**Work request**
Without any images, write the data out exactly as it appears.

**Given information**
»»

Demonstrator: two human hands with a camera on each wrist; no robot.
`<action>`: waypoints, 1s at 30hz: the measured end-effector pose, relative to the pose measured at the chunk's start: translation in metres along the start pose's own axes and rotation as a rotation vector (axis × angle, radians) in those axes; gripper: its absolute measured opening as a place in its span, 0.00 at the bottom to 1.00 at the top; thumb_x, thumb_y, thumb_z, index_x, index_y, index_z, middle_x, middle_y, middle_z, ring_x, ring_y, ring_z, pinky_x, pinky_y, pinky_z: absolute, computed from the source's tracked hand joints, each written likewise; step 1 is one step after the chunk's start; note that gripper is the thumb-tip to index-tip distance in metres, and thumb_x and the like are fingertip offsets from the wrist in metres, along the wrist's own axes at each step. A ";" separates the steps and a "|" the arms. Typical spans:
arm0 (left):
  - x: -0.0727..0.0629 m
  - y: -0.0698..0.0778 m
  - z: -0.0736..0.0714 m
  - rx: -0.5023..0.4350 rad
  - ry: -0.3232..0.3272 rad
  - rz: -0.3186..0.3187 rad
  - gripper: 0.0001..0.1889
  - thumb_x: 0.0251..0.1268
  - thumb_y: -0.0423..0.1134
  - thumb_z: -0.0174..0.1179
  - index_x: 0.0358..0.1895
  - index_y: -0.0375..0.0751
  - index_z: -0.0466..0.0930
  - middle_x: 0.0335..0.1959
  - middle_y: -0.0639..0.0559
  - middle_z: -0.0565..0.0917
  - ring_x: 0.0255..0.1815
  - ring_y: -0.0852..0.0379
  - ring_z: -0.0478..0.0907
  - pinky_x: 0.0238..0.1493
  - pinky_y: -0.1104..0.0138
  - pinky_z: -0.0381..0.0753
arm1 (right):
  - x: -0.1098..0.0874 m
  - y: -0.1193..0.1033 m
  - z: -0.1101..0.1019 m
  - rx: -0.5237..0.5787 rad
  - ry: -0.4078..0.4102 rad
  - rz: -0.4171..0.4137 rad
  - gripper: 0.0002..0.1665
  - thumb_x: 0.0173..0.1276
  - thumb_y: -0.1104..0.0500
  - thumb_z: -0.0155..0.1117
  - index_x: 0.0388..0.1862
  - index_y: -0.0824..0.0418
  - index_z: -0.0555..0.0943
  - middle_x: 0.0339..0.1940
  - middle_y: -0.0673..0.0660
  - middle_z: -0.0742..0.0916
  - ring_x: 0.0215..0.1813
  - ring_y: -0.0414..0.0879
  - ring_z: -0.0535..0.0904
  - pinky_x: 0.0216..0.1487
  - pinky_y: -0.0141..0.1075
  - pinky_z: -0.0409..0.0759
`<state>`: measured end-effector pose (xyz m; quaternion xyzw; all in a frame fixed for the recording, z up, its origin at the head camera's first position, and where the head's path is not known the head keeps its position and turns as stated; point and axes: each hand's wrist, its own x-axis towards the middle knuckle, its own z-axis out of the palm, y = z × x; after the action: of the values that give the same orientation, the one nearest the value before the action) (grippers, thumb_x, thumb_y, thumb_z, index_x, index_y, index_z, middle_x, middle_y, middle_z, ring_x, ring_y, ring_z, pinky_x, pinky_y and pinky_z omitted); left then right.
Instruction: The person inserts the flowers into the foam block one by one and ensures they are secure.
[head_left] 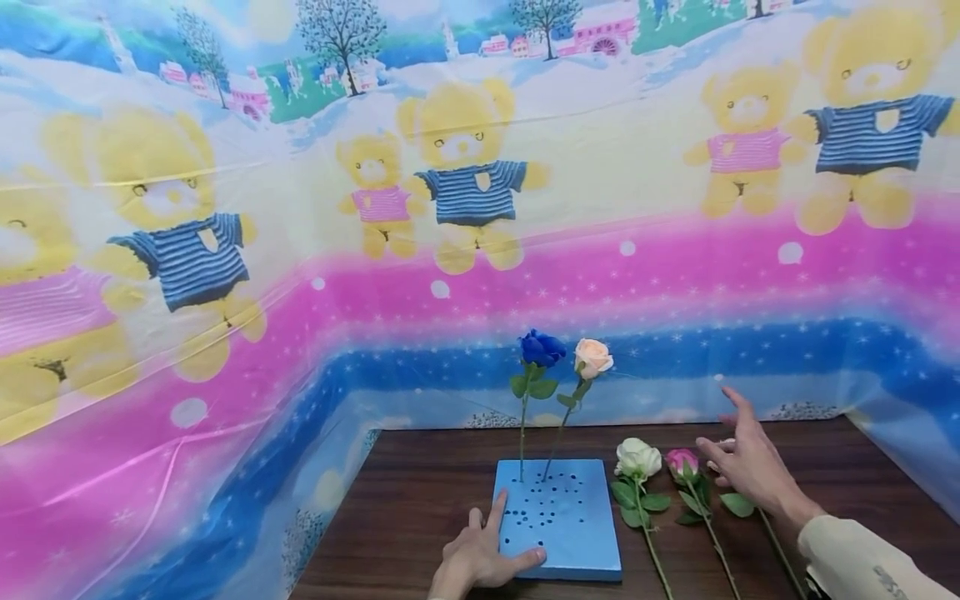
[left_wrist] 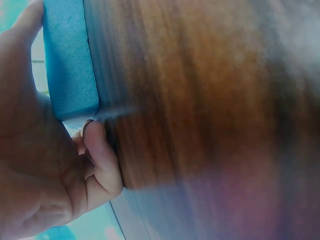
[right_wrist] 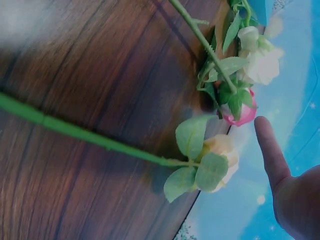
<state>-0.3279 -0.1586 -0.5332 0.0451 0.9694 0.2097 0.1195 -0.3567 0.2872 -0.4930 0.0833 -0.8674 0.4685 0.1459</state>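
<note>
My left hand (head_left: 476, 550) lies at the near left corner of a blue foam block (head_left: 562, 533) dotted with holes. Its thumb rests on the top, and the index finger is stretched along the left edge. A blue rose (head_left: 542, 348) and a peach rose (head_left: 593, 358) stand upright in the block's far holes. Over the table, my right hand (head_left: 757, 467) is held with spread fingers and nothing between them. Below it lies a cream rose (right_wrist: 227, 147), its bloom mostly hidden by the hand in the head view. Left of that lie a pink rose (head_left: 682, 463) and a white rose (head_left: 638, 458).
The dark wooden table (head_left: 420, 475) carries the block and the loose roses, whose stems (head_left: 720, 546) point toward the near edge. Behind and to the left hangs a cloth backdrop (head_left: 600, 275) printed with bears.
</note>
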 end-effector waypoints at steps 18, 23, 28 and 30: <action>0.003 -0.003 0.000 0.019 0.011 0.008 0.62 0.62 0.86 0.61 0.93 0.60 0.50 0.80 0.29 0.68 0.28 0.46 0.75 0.29 0.53 0.61 | -0.006 0.018 -0.032 -0.184 -0.027 0.140 0.66 0.83 0.62 0.67 0.92 0.60 0.25 0.62 0.97 0.66 0.39 0.69 0.86 0.30 0.51 0.86; 0.002 -0.003 0.000 0.024 0.024 0.002 0.63 0.61 0.87 0.62 0.93 0.60 0.51 0.74 0.32 0.71 0.24 0.50 0.68 0.28 0.54 0.57 | -0.009 0.026 -0.035 -0.171 -0.080 0.296 0.64 0.79 0.64 0.67 0.91 0.64 0.28 0.62 1.01 0.52 0.32 0.67 0.82 0.27 0.52 0.87; 0.001 -0.003 -0.001 0.022 0.022 0.000 0.62 0.62 0.86 0.62 0.93 0.60 0.51 0.74 0.31 0.71 0.25 0.49 0.70 0.28 0.54 0.57 | -0.010 0.037 -0.034 -0.140 -0.097 0.405 0.56 0.75 0.70 0.64 0.86 0.69 0.38 0.62 0.98 0.47 0.34 0.70 0.81 0.25 0.50 0.88; 0.001 -0.003 -0.001 0.022 0.020 0.002 0.62 0.63 0.85 0.62 0.93 0.60 0.51 0.75 0.31 0.71 0.25 0.49 0.70 0.28 0.54 0.58 | -0.011 0.038 -0.034 -0.154 -0.116 0.433 0.51 0.74 0.69 0.64 0.84 0.72 0.42 0.61 0.96 0.49 0.36 0.72 0.80 0.25 0.50 0.89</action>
<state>-0.3294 -0.1618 -0.5340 0.0451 0.9727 0.1997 0.1092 -0.3510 0.3362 -0.5091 -0.0892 -0.9052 0.4156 -0.0021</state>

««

**Response to this exercise**
Demonstrator: two human hands with a camera on each wrist; no robot.
`<action>`: waypoints, 1s at 30hz: the measured end-effector pose, relative to the pose measured at the chunk's start: translation in metres along the start pose's own axes and rotation as a rotation vector (axis × angle, radians) in those axes; gripper: its absolute measured opening as a place in its span, 0.00 at the bottom to 1.00 at the top; thumb_x, thumb_y, thumb_z, index_x, index_y, index_z, middle_x, middle_y, middle_z, ring_x, ring_y, ring_z, pinky_x, pinky_y, pinky_z: absolute, computed from the source's tracked hand joints, each written likewise; step 1 is one step after the chunk's start; note that gripper is the thumb-tip to index-tip distance in metres, and thumb_x and the like are fingertip offsets from the wrist in metres, along the wrist's own axes at each step. A ";" separates the steps and a "|" the arms. Typical spans:
arm0 (left):
  - x: -0.0727..0.0629 m
  - y: -0.0698..0.0778 m
  - z: -0.0736..0.0714 m
  - rx: -0.5023..0.4350 rad
  - ry: -0.3232..0.3272 rad
  - rz: -0.3186..0.3187 rad
  - gripper: 0.0001..0.1889
  - thumb_x: 0.0251..0.1268
  - thumb_y: -0.0423..0.1134
  - thumb_z: -0.0174..0.1179
  - index_x: 0.0358..0.1895
  - index_y: -0.0375..0.0751
  - index_z: -0.0466..0.0930
  - middle_x: 0.0335..0.1959
  - middle_y: -0.0639..0.0559
  - middle_z: -0.0565..0.0917
  - ring_x: 0.0255..0.1815
  - ring_y: -0.0852..0.0379
  - ring_z: -0.0478..0.0907
  - pinky_x: 0.0238..0.1493
  - pinky_y: -0.1104..0.0138
  - pinky_z: -0.0381..0.0753
arm1 (right):
  - x: -0.1098..0.0874 m
  - y: -0.1193..0.1033 m
  - z: -0.1101..0.1019 m
  - rx: -0.5237..0.5787 rad
  - ry: -0.4078..0.4102 rad
  - rz: -0.4171..0.4137 rad
  - gripper: 0.0002..0.1665
  - thumb_x: 0.0173..0.1276
  - thumb_y: -0.1104..0.0500
  - thumb_z: -0.0155..0.1117
  - index_x: 0.0388..0.1862
  - index_y: -0.0824..0.0418
  - index_z: -0.0555..0.0943
  - middle_x: 0.0339..0.1940
  - middle_y: -0.0673..0.0660
  - middle_z: -0.0742..0.0916
  - ring_x: 0.0215..0.1813
  - ring_y: -0.0414..0.0879
  - ring_z: -0.0535..0.0904
  - pinky_x: 0.0216..0.1487
  - pinky_y: -0.0141..0.1075
  - pinky_z: -0.0409..0.0759
`<state>`: measured end-effector pose (xyz m; quaternion xyzw; all in a frame fixed for the recording, z up, its origin at the head camera's first position, and where the head's path is not known the head keeps its position and turns as stated; point and axes: each hand's wrist, its own x-axis towards the middle knuckle, its own z-axis out of the palm, y = z × x; after the action: of the values that give the same orientation, the one nearest the value before the action) (grippers, thumb_x, thumb_y, thumb_z, index_x, index_y, index_z, middle_x, middle_y, middle_z, ring_x, ring_y, ring_z, pinky_x, pinky_y and pinky_z omitted); left then right.
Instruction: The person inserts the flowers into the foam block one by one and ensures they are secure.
[head_left] 
[left_wrist] 
[right_wrist] 
<state>-0.3279 -0.1586 -0.5332 0.0451 0.9694 0.2097 0.1195 -0.3567 0.2872 -0.4930 0.0833 -0.8674 0.4685 0.1459</state>
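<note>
My left hand (head_left: 476, 550) lies at the near left corner of a blue foam block (head_left: 562, 533) dotted with holes. Its thumb rests on the top, and the index finger is stretched along the left edge. A blue rose (head_left: 542, 348) and a peach rose (head_left: 593, 358) stand upright in the block's far holes. Over the table, my right hand (head_left: 757, 467) is held with spread fingers and nothing between them. Below it lies a cream rose (right_wrist: 227, 147), its bloom mostly hidden by the hand in the head view. Left of that lie a pink rose (head_left: 682, 463) and a white rose (head_left: 638, 458).
The dark wooden table (head_left: 420, 475) carries the block and the loose roses, whose stems (head_left: 720, 546) point toward the near edge. Behind and to the left hangs a cloth backdrop (head_left: 600, 275) printed with bears.
</note>
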 end-effector waypoints at steps 18, 23, 28 and 30: <action>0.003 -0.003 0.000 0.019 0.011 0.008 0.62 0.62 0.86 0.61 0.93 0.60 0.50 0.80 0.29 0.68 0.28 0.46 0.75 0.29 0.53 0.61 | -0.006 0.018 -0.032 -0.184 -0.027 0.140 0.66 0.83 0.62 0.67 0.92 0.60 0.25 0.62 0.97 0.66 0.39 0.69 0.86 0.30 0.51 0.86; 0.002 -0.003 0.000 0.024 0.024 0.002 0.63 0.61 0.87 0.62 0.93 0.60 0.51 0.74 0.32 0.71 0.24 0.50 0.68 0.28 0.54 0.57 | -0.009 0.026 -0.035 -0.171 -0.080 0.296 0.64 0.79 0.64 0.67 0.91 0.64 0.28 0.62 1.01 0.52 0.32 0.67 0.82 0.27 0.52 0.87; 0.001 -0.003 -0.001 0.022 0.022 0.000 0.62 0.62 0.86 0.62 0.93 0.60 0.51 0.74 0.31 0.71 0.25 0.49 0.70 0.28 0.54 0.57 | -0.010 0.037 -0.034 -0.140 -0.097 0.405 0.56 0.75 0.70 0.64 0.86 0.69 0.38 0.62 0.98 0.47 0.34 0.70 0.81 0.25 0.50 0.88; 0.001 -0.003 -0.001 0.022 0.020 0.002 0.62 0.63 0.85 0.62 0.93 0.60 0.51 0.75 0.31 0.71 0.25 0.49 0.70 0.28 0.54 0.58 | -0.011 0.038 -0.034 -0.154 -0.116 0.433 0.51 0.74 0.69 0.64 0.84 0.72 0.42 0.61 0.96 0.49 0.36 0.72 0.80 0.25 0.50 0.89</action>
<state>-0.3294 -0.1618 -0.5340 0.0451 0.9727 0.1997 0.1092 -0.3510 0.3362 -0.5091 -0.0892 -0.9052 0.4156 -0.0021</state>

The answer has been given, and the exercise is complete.